-- Required action --
Starting at the line that contains "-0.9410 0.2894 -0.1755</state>", restate each line word for word through the final line of the data, keeping both ends.

(Dataset excerpts)
= = = = =

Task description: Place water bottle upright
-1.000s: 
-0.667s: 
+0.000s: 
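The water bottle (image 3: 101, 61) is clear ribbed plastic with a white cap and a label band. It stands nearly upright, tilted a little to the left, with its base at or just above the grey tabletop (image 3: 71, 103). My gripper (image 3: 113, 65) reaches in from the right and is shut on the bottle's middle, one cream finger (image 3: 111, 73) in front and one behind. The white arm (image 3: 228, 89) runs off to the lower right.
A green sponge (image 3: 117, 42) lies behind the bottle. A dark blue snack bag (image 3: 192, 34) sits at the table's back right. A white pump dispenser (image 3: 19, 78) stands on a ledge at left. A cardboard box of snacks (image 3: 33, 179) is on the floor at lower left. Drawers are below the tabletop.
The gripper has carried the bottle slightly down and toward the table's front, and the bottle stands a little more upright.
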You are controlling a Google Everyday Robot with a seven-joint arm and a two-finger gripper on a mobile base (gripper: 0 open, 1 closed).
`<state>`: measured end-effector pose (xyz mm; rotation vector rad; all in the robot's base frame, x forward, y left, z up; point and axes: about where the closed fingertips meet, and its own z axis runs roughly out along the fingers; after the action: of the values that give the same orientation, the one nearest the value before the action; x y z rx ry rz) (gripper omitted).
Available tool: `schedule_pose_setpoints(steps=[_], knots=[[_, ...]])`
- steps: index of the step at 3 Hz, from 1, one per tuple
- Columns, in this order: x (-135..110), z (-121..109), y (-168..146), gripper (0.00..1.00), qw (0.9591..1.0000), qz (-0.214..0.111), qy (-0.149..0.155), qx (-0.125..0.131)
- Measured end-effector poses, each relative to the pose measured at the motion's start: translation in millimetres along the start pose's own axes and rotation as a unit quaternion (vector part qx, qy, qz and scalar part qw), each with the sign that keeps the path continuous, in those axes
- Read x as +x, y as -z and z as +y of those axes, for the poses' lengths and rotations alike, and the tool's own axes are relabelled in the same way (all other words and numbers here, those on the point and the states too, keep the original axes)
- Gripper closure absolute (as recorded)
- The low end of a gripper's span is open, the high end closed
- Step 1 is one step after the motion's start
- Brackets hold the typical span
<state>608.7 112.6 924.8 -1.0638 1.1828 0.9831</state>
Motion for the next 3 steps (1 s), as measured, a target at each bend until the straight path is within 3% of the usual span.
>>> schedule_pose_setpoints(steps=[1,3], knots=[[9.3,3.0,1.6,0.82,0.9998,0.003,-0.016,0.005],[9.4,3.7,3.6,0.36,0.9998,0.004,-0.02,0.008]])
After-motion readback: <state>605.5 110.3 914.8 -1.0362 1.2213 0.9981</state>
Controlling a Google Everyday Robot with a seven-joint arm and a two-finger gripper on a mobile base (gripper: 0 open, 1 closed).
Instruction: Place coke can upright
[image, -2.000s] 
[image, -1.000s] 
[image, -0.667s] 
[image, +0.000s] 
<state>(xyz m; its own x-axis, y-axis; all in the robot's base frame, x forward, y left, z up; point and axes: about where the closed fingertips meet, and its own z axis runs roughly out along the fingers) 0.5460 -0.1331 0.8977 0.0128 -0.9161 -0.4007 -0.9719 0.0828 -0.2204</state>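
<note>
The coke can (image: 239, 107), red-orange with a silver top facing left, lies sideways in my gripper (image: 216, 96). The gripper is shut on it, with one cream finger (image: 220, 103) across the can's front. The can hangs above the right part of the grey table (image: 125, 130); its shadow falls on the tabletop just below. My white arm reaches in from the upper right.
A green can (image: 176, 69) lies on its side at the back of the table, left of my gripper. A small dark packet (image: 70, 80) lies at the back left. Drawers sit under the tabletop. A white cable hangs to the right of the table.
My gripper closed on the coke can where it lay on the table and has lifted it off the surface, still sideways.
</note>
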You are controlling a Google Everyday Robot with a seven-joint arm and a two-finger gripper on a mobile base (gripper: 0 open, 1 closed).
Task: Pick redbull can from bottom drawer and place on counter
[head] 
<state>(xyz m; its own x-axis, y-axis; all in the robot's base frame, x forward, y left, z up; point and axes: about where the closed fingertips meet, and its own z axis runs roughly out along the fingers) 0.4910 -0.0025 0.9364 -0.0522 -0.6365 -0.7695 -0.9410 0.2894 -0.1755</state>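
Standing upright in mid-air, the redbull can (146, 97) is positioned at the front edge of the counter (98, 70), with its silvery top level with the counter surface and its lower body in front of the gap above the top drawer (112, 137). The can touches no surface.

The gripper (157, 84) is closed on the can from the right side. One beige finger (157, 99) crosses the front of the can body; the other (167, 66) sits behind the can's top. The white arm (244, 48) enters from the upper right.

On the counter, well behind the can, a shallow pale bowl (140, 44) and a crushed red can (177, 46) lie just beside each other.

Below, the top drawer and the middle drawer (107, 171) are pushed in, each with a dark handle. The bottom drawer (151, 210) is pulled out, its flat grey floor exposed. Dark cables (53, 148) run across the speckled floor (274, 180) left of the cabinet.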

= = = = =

-- Solution to this task --
<state>(xyz m; its own x-axis, y-axis; all in the robot's base frame, x forward, y left, z up; point and axes: about where the closed fingertips meet, and its own z axis runs roughly out along the fingers) 0.4910 -0.0025 0.9364 -0.0522 -0.6365 -0.7695 -0.9410 0.2894 -0.1755</state>
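Standing upright in mid-air, the redbull can (146, 97) is positioned at the front edge of the counter (98, 70), with its silvery top level with the counter surface and its lower body in front of the gap above the top drawer (112, 137). The can touches no surface.

The gripper (157, 84) is closed on the can from the right side. One beige finger (157, 99) crosses the front of the can body; the other (167, 66) sits behind the can's top. The white arm (244, 48) enters from the upper right.

On the counter, well behind the can, a shallow pale bowl (140, 44) and a crushed red can (177, 46) lie just beside each other.

Below, the top drawer and the middle drawer (107, 171) are pushed in, each with a dark handle. The bottom drawer (151, 210) is pulled out, its flat grey floor exposed. Dark cables (53, 148) run across the speckled floor (274, 180) left of the cabinet.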

Nothing further is needed to complete this exercise.